Tuesday, May 20, 2008

sniffIMPERTINENCE

sniffIMPERTINENCE

HOLDEN UNVEILS PLANS FOR ENVIRONMENTALLY-FRIENDLY COMMODORE WHILST SMIRKING

LIZABEFF: Holden chief Hyman T Spunkfelcher today unveiled plans for Australia's first 'green' Commodore by talking in vague terms about future plans but not actually saying much, and sort-of giggling. "By 2010 there will definitely be an environmentally-friendly Commodore," he chortled, "Whether it's petrol-electric, diesel-electric or just plain diesel, we can't say."

Given that at this point in a new car's development small matters like the choice of powertrain should have been long locked in, industry experts have concluded that Mr Spunkfelcher is simply talking out of his large, flabby, pasty yank arse. "We suspect he's not telling the truth," commmented Ms F Rigid, anti-car reviewer for Choice Magazine, "Perhaps if Holden want to decrease the emission signature of their sales catalogue they could drop the V8 and make a small four-cylinder vehicle instead?"

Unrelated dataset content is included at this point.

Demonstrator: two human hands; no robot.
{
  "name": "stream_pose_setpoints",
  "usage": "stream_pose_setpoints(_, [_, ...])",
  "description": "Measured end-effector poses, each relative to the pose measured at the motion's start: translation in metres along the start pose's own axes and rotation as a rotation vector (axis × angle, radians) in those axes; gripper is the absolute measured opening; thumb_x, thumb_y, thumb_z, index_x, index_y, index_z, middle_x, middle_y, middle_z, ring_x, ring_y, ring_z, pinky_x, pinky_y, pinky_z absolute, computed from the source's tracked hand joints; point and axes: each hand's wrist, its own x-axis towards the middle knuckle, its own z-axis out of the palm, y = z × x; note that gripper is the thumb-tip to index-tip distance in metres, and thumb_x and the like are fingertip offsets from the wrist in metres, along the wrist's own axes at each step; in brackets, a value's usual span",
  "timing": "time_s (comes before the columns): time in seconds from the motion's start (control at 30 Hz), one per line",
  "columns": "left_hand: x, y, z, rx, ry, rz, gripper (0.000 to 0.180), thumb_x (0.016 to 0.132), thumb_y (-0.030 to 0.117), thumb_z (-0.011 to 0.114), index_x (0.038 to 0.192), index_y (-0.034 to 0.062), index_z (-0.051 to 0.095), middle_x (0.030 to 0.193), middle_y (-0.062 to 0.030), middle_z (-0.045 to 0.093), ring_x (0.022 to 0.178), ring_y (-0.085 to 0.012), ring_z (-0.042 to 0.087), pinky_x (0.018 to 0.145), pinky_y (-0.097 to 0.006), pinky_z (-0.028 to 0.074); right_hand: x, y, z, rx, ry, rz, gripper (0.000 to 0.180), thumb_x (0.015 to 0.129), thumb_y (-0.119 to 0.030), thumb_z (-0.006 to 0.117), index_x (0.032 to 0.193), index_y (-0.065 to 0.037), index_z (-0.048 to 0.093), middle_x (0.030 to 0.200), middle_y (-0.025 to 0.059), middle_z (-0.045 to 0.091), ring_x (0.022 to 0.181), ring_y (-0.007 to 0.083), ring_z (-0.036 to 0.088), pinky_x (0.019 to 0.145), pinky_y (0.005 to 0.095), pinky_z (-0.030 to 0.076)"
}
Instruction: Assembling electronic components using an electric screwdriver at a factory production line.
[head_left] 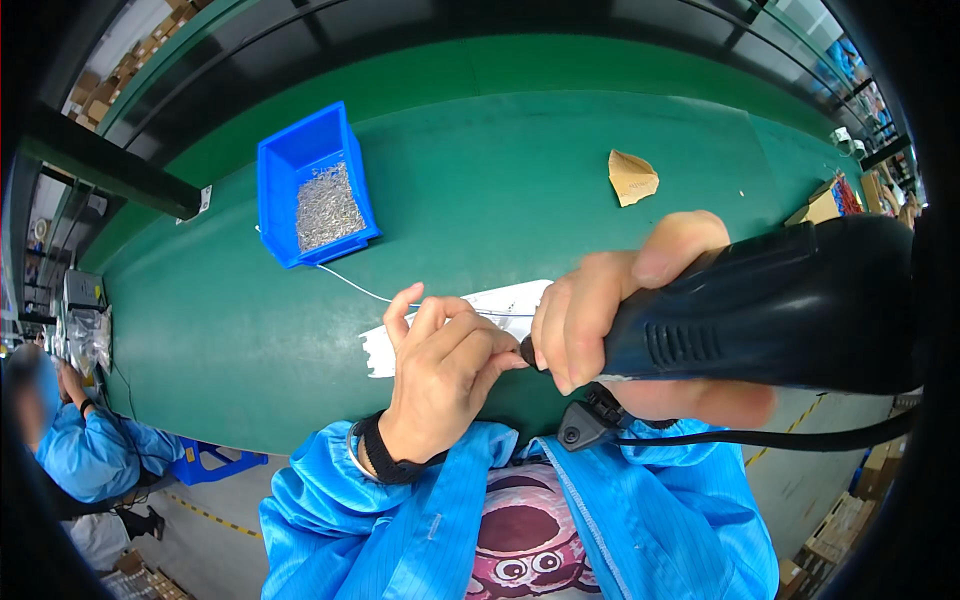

Ms Rigid's comments were greeted with a distinct lack of sobriety by Holden management. "Holden as a company is totally committed to green technology," chuckled the VP in charge of Media Deflection, whilst wiping his eyes with a tissue, "Only this week we painted all the robots a lovely emerald colour. All of them! We even used this cool lead based paint and then washed the brushes out in the dolphin tank at Seaworld."